▶ Exercise instructions:
Below this sentence is a listing; return exactly its lines from the one with "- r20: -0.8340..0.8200" to the one with "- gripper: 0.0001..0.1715", both kept, and nothing more.

### Data listing

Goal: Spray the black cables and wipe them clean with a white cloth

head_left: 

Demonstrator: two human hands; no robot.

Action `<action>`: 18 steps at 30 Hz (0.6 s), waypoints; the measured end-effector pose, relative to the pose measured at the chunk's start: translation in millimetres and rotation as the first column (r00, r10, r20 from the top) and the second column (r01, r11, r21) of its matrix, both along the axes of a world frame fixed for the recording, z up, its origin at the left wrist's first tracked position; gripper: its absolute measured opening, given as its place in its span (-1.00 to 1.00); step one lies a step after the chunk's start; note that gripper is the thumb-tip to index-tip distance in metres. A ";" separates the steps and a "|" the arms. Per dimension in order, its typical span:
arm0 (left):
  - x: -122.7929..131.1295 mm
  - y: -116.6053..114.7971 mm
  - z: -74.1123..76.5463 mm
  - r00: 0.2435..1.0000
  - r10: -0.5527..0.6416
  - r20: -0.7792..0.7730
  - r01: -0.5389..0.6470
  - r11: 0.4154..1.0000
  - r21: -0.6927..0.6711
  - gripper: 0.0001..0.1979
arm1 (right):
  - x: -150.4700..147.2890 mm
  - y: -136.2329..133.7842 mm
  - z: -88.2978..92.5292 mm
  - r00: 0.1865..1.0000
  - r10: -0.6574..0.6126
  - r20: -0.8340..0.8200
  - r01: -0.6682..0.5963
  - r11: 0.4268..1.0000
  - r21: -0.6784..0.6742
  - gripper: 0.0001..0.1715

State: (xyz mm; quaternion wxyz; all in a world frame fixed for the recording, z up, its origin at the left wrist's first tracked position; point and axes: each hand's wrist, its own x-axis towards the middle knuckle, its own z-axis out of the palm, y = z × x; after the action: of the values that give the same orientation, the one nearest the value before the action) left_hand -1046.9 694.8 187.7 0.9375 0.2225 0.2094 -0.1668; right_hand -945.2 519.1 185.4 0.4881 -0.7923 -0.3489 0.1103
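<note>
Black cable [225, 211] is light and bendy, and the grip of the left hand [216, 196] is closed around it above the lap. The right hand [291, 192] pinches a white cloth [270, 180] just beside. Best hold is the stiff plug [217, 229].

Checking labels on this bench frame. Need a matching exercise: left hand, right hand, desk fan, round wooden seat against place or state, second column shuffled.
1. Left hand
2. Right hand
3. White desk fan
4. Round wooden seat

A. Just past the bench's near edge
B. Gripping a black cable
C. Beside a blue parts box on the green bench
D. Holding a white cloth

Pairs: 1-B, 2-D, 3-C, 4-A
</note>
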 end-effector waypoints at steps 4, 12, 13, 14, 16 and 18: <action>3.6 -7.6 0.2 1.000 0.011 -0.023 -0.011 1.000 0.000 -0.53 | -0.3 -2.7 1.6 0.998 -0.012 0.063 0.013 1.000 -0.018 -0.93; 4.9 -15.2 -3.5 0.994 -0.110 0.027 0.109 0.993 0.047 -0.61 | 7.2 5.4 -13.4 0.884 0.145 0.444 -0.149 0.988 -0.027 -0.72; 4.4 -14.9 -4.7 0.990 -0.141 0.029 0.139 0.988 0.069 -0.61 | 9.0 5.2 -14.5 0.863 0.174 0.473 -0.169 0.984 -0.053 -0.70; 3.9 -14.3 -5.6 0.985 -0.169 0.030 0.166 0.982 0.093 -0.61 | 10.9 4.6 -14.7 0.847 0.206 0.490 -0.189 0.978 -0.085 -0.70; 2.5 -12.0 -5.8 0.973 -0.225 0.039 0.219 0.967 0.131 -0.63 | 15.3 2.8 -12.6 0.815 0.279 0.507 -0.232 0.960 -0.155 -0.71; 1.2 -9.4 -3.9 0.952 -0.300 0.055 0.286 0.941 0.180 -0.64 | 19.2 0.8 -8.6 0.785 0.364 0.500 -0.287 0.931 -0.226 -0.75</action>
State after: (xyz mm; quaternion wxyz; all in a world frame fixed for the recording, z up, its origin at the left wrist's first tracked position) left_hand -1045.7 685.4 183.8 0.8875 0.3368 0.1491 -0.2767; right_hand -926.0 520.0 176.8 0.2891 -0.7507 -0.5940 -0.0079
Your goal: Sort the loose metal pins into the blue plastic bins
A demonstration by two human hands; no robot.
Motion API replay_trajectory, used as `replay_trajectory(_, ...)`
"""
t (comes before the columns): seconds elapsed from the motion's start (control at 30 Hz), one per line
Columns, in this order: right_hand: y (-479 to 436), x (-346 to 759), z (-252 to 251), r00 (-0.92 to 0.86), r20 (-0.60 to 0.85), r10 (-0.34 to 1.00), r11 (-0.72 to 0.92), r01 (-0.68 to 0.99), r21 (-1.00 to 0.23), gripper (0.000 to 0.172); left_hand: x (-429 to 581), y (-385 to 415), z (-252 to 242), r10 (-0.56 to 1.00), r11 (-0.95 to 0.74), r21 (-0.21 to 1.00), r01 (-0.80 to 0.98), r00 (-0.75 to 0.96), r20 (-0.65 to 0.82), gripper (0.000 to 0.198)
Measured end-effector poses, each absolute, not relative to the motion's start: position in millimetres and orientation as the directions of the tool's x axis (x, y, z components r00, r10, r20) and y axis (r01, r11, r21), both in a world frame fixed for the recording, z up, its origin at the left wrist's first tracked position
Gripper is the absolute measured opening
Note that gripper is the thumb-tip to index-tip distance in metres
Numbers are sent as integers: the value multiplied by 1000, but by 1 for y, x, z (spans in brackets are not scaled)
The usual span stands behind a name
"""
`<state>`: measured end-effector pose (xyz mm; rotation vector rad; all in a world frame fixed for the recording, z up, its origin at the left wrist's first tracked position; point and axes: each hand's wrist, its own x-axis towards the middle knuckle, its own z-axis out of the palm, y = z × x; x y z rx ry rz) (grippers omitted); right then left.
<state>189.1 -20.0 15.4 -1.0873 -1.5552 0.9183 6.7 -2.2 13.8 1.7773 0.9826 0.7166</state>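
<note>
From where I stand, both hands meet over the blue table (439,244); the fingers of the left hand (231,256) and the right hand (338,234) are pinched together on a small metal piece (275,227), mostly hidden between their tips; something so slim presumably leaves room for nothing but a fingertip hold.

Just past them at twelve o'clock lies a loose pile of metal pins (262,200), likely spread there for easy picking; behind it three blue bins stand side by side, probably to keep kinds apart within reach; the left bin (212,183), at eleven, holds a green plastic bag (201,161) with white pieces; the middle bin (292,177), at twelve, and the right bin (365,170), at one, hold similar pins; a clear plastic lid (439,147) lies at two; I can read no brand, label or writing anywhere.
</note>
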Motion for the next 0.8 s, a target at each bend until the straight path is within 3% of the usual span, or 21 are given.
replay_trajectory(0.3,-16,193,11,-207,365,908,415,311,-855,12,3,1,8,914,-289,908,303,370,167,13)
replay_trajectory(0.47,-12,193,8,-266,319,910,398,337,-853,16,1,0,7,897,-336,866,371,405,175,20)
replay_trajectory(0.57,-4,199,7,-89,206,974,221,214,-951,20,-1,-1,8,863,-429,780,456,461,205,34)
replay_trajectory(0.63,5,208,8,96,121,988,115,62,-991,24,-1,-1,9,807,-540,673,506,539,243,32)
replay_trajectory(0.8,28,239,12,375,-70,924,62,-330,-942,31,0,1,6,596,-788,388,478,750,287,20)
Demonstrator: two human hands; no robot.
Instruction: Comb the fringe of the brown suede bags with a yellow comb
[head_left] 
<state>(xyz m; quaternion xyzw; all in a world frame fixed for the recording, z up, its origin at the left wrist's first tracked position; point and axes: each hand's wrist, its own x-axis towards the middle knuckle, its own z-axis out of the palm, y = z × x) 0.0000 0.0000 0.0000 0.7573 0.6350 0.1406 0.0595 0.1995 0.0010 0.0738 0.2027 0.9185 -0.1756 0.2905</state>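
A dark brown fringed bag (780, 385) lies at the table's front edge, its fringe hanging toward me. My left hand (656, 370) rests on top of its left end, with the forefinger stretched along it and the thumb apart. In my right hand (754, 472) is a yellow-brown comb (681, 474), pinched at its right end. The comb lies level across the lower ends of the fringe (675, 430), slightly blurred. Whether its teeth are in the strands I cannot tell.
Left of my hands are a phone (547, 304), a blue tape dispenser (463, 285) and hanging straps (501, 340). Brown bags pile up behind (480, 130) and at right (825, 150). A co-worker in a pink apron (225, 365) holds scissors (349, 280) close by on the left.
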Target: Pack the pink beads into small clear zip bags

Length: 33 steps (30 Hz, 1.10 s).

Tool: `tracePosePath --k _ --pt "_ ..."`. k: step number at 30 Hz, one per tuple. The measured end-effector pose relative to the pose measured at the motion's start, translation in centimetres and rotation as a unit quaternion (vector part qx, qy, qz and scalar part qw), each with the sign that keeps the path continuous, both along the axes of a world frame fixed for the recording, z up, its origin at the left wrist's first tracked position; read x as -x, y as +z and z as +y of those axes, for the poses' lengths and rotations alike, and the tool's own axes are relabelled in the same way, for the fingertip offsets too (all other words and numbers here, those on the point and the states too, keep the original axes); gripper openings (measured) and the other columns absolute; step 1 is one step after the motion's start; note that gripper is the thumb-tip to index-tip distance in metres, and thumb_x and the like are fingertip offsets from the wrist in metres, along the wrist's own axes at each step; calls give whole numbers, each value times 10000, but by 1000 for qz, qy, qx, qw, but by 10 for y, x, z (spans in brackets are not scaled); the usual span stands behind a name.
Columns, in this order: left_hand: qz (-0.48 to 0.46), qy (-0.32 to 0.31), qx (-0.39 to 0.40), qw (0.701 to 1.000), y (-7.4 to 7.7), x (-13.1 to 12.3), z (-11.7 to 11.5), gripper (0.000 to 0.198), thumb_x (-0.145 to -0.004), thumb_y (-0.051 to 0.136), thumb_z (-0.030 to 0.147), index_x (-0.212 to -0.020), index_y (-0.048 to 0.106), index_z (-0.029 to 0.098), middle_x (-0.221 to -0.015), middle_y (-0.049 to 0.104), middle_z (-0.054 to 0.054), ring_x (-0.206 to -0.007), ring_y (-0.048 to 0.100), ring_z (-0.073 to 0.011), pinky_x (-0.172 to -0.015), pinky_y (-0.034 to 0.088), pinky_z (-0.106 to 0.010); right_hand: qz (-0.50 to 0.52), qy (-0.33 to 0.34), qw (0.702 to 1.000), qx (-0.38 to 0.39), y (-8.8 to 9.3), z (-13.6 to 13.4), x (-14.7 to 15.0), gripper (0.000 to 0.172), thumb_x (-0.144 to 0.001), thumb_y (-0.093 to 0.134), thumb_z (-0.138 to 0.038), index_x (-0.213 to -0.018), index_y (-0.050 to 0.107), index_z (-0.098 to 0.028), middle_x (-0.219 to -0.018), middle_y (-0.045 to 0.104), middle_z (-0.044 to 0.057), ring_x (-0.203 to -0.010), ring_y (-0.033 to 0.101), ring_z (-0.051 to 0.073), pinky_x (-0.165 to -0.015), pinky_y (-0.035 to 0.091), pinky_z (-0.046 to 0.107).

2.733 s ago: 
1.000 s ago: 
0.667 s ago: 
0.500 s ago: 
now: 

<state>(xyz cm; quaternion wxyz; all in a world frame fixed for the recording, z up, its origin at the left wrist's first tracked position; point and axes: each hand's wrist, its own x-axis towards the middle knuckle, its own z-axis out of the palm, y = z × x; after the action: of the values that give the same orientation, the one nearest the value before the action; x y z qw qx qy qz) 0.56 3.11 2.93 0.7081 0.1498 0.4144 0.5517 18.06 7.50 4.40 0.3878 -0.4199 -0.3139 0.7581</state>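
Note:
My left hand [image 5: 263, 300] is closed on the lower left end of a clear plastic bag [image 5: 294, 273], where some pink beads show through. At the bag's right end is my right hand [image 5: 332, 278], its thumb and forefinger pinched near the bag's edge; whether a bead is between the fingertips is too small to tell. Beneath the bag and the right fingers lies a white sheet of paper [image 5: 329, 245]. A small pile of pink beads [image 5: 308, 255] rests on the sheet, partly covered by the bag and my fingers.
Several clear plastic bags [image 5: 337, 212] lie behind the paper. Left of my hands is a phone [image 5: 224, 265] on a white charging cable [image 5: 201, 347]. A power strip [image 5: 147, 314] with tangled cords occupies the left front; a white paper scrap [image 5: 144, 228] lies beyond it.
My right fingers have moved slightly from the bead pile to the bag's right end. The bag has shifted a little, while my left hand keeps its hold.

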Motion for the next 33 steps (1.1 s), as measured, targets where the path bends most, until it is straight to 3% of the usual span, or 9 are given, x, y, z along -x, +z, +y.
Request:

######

▶ Answer space:
  - r20: -0.8340..0.8200
  - r01: -0.6682..0.5963
  - r11: 0.4268..1.0000
  - r21: -0.6784..0.6742
  - gripper: 0.0001..0.1715

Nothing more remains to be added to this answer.